Halley: Outer Hebrides, A Fantasia on Three Traditional Celtic Melodies (2000)
Evocative of the dramatic terrain of the islands off the west coast of Scotland, this composition evolved from an improvisation on three Celtic folk tunes by Paul Halley, member of the Paul Winter Consort and former organist and choirmaster of the Cathedral of St. John the Divine in New York City.
Demessieux: Te Deum Opus 11 (1958)
Born in 1921 in Montpellier, France, Jeanne Demessieux served as organist of the Eglise du Saint-Espritin Paris from 1933 until 1962 when she assumed the organist post at the Eglise de la Madeleinein Paris, where Saint-Saëns and Fauré were among her predecessors.
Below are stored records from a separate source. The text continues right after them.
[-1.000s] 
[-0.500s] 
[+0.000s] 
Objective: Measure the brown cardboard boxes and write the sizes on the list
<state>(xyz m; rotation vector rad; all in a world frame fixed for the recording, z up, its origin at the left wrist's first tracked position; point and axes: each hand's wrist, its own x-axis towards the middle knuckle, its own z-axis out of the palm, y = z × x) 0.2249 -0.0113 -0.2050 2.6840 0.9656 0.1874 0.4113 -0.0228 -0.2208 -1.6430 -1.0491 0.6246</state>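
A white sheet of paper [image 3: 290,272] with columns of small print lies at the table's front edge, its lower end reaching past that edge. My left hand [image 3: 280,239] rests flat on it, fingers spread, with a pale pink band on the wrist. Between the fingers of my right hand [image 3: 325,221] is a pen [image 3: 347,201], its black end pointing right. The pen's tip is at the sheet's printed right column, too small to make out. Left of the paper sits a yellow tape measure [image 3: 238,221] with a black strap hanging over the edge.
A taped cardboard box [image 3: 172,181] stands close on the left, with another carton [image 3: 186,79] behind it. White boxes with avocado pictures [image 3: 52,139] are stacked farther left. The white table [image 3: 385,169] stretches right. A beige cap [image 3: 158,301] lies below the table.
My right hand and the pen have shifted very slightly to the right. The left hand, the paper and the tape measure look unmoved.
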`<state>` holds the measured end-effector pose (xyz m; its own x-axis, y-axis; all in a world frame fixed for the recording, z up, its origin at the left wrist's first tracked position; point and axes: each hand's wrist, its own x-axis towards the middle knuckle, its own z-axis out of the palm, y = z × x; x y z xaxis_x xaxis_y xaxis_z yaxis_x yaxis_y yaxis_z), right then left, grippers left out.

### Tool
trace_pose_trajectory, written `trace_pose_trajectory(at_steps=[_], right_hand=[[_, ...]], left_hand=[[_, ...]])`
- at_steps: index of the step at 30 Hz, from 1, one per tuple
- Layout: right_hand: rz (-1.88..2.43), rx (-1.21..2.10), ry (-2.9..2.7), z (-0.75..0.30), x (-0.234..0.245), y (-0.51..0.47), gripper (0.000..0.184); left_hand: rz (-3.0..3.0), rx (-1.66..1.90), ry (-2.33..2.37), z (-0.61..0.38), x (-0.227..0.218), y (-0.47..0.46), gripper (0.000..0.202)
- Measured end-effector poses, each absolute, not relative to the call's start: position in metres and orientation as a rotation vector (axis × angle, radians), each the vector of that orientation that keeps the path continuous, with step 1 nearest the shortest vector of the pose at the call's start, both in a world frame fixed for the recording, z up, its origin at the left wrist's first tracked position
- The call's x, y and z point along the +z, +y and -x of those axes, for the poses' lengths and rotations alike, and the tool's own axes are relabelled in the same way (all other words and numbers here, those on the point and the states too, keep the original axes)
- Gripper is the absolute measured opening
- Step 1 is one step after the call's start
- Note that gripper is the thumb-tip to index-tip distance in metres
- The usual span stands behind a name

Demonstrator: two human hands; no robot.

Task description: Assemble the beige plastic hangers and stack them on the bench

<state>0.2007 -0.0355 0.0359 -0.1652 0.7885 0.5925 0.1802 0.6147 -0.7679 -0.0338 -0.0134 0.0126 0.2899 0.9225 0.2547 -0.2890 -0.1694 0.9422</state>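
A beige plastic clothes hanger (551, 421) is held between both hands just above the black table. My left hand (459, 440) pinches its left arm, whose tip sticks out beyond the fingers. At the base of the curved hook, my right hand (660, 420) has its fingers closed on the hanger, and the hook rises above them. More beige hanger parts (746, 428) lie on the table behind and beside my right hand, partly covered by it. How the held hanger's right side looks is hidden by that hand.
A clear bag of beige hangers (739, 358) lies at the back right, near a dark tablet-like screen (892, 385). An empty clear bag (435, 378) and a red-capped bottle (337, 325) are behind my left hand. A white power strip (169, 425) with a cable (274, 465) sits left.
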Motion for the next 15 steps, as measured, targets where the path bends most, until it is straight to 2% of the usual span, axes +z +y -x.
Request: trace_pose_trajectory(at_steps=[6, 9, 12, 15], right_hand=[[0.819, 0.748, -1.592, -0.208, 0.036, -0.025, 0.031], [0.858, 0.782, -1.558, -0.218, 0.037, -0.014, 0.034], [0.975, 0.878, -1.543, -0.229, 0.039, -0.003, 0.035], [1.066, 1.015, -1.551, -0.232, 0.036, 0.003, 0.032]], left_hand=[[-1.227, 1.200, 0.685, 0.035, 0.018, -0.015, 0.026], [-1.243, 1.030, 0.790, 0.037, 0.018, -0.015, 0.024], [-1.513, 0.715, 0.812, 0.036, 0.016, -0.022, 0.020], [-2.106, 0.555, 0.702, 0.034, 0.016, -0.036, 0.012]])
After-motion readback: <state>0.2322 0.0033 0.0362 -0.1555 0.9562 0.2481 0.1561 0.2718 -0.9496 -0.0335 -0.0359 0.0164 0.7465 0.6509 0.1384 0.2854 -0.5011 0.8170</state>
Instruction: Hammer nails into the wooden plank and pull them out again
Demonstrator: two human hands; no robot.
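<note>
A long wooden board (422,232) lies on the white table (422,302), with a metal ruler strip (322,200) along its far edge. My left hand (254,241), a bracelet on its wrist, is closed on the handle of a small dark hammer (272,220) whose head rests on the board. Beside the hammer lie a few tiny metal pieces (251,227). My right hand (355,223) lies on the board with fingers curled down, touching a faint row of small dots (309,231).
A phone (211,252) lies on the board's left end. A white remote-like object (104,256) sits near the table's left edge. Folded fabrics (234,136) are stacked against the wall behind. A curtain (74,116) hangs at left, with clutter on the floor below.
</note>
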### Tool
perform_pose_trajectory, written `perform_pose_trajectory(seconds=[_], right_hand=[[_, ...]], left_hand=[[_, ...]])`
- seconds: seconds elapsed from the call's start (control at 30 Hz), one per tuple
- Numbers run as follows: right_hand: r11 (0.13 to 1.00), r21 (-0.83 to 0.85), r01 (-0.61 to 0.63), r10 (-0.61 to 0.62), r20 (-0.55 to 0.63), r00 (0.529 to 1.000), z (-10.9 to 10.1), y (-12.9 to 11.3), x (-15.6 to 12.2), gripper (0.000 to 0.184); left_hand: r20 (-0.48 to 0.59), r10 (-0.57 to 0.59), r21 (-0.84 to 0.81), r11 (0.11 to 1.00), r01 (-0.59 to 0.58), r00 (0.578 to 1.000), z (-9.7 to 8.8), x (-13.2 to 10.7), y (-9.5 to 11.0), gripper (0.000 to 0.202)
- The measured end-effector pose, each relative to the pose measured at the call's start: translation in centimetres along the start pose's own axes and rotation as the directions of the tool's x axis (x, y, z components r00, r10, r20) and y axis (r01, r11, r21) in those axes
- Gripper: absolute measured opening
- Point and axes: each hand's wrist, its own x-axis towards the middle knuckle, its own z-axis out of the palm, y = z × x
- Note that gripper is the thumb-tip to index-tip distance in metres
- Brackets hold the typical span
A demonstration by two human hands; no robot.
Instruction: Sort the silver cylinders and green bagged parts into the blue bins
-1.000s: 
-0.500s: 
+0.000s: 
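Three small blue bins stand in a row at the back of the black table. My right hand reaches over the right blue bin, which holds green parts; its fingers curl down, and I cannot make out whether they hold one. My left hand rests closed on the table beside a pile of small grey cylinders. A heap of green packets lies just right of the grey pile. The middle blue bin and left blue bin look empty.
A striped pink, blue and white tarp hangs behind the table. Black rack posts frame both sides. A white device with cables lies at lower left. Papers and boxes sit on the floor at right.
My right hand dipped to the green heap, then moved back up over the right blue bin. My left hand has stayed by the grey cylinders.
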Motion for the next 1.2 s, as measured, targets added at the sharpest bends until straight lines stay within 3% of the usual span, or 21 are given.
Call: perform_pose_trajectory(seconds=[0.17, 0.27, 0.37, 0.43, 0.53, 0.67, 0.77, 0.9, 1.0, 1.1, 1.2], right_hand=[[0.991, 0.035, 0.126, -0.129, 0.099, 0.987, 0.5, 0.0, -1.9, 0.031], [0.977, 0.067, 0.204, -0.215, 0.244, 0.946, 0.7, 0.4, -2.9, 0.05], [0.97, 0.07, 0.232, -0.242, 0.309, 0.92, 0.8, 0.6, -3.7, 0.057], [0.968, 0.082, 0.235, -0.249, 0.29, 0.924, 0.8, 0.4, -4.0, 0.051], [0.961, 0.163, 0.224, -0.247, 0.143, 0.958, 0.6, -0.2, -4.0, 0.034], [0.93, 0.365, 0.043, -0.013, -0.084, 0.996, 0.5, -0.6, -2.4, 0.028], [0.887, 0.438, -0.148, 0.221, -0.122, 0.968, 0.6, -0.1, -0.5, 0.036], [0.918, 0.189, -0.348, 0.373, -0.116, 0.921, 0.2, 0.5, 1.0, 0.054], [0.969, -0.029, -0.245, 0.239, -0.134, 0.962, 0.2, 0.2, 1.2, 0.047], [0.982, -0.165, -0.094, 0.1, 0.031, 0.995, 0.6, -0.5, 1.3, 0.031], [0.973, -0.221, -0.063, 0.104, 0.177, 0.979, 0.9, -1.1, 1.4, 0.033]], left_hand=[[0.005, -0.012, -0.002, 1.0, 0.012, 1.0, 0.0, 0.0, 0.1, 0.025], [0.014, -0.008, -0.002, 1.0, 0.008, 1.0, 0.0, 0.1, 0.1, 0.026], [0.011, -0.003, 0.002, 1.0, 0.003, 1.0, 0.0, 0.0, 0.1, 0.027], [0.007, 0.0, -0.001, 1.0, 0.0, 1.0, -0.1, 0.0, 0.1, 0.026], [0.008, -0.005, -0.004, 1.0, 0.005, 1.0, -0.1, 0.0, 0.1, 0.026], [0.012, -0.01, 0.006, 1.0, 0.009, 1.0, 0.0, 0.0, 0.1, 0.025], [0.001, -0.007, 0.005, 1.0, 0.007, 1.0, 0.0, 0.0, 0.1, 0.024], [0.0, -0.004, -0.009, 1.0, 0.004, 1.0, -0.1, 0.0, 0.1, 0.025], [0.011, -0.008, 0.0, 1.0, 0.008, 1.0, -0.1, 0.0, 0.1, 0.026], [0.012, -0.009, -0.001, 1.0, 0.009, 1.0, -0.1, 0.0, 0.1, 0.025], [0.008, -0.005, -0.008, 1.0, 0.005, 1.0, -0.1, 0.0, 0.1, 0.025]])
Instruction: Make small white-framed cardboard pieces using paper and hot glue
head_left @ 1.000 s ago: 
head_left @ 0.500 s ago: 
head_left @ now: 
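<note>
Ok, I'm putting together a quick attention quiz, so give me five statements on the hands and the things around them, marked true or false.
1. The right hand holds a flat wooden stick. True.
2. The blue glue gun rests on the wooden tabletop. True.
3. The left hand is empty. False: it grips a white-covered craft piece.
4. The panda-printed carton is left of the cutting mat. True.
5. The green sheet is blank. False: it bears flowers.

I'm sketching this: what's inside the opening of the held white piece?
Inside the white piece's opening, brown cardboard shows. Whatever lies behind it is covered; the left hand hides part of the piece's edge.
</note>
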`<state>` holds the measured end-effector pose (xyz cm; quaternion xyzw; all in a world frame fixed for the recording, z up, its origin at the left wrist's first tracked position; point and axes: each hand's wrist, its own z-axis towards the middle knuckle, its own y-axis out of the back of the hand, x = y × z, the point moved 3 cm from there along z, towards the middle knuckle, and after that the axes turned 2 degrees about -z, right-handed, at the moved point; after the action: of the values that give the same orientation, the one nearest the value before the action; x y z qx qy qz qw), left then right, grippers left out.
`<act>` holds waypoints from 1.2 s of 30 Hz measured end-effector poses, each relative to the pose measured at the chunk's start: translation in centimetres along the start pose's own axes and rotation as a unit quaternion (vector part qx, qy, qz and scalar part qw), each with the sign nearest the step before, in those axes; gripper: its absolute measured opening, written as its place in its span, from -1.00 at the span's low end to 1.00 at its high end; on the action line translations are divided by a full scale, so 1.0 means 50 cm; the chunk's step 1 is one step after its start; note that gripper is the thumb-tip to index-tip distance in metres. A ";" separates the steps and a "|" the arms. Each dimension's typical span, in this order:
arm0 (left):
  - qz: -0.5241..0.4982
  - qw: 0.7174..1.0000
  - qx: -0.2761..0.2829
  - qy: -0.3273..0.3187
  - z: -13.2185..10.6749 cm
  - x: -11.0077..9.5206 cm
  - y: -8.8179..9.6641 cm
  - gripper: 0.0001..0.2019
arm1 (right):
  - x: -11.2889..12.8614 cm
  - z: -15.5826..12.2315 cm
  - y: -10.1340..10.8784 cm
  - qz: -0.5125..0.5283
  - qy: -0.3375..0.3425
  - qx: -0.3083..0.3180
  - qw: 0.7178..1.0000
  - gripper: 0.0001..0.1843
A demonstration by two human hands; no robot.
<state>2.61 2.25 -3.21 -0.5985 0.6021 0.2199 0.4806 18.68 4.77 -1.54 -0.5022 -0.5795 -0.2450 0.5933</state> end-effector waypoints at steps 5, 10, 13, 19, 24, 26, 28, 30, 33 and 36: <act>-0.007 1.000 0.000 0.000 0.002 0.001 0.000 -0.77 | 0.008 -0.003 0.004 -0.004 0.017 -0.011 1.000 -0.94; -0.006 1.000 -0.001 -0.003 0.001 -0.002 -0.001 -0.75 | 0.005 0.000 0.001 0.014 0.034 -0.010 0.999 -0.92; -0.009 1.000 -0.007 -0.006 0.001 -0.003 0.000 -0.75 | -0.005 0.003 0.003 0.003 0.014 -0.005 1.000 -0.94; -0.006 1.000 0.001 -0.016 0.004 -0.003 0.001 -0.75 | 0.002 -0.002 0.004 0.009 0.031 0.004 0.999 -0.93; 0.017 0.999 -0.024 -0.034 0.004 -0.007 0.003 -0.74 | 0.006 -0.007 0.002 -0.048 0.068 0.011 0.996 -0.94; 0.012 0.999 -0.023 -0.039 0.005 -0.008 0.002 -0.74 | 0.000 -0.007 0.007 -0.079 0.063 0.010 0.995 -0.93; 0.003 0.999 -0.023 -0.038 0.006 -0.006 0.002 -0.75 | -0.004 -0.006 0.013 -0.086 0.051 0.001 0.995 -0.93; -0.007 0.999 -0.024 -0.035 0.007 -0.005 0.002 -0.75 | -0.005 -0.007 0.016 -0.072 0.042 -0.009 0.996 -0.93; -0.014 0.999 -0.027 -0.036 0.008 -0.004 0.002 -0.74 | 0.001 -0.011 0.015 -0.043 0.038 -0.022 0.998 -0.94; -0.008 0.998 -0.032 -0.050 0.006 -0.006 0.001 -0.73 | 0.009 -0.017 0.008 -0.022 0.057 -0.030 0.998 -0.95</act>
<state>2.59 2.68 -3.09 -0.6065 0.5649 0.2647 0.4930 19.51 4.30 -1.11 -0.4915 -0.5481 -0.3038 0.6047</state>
In over 700 recitals, Demessieux dazzled audiences in Europe and the United States with her brilliant improvisations, eccentric interpretations, and prodigious technique which she managed shod in her legendary silver Louis XV heels. The second of Demessieux’s three American tours concluded in 1955 with a recital at the Cathedral of St. John the Divine, in New York City. The fiery state trumpet of the cathedral’s organ inspired Demessieux to compose this dramatic setting of the Te Deum in which the great trinitarian hymn of thanksgiving is declaimed upon the organ’s most noble rank of pipes.